In his statements to the community, Mr Roncon had said, in effect, that the offences were justifiable and involved low risk to safety.
“This minimises the very real physical risks to which people, including Council staff on site, were exposed by attending the ball and the conference,” the Ombudsman said.
The unlawful and potentially unsafe use of the Broken Hill Civic Centre would likely not have come to light at all but for whistleblower reports.
The Broken Hill investigation sparked a wider examination by the Ombudsman into the “inherent conflict of interest” of councils acting as a developer and regulator, and that was the main thrust of the report tabled in parliament this week. The Ombudsman report into the specific case of Broken Hill formed part of this wider report, and its tabling in NSW parliament effectively made it public.
City Council could have made the Ombudsman’s Broken Hill report public in January this year, but chose not to do so.
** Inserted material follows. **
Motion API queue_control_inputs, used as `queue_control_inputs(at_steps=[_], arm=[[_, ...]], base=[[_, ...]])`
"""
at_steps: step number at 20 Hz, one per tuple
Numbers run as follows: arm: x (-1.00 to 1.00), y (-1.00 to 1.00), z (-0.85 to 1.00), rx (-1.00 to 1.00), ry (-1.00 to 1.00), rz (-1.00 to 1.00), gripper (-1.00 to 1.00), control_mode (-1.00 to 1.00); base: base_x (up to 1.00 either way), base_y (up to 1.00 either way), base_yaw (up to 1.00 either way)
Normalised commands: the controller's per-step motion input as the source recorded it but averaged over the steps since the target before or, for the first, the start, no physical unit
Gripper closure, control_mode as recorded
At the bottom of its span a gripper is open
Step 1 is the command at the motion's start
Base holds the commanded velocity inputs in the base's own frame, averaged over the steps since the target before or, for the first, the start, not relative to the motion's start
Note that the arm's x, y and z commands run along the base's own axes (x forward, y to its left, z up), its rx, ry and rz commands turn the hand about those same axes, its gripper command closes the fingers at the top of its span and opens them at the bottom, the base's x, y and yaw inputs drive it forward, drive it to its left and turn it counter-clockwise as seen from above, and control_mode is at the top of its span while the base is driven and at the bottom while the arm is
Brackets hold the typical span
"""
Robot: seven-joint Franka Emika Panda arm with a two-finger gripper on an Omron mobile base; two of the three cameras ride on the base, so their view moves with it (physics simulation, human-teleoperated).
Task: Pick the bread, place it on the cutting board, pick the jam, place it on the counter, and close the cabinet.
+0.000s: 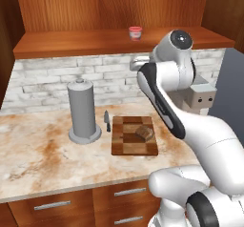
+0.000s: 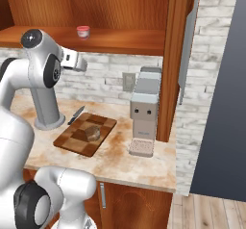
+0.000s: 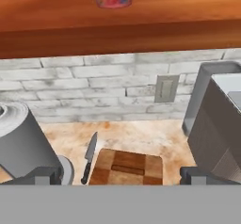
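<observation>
The reddish-brown wooden wall cabinet (image 2: pixel 120 11) stands open, its door (image 2: pixel 178 55) swung out edge-on at the right of the right base view, a silver bar handle (image 2: pixel 188 45) along it. Below it runs the beige marble-look table (image 1: pixel 43 149) with rusty orange blotches, backed by a pale brick wall (image 1: pixel 52 80). The white robot arm (image 1: pixel 162 97) is raised above the table, and its claw (image 3: pixel 120 177) faces the wall with both finger tips set wide apart, open and holding nothing. A tall grey cylindrical holder (image 1: pixel 82 109) on a round base stands on the table at the left; a grey boxy appliance (image 2: pixel 144 112) stands at the right. Between them lies the checkered wooden cutting board (image 1: pixel 131 142), and the small dark brown bread chunk (image 1: pixel 145 133) rests on it. A small black-handled knife (image 1: pixel 107 121) lies just beside the board's left edge. The small red jam jar (image 1: pixel 136 33) stands upright on the cabinet's bottom shelf (image 1: pixel 71 42), well above the board.
</observation>
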Motion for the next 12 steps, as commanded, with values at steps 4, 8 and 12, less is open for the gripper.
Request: queue_control_inputs(at_steps=[4,8,12], arm=[[0.0,0.0,0.49,0.0,0.0,0.0,-1.0,-1.0],[0.0,0.0,0.42,0.0,0.0,0.0,-1.0,-1.0],[0.0,0.0,0.2,0.0,-0.02,0.0,-1.0,-1.0]], base=[[0.0,0.0,0.0],[0.0,0.0,0.0],[0.0,0.0,0.0]])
In a public statement posted on its website at the time, Council said it believed the report would compromise ongoing legal proceedings relating to the Civic Centre.
Council also said in the January statement that it wanted to dispel any perception that it was trivialising the Ombudsman’s investigation, and reiterated that the report was being “treated with utmost seriousness”.
Barrier Truth will publish excerpts from the report during the next few weeks.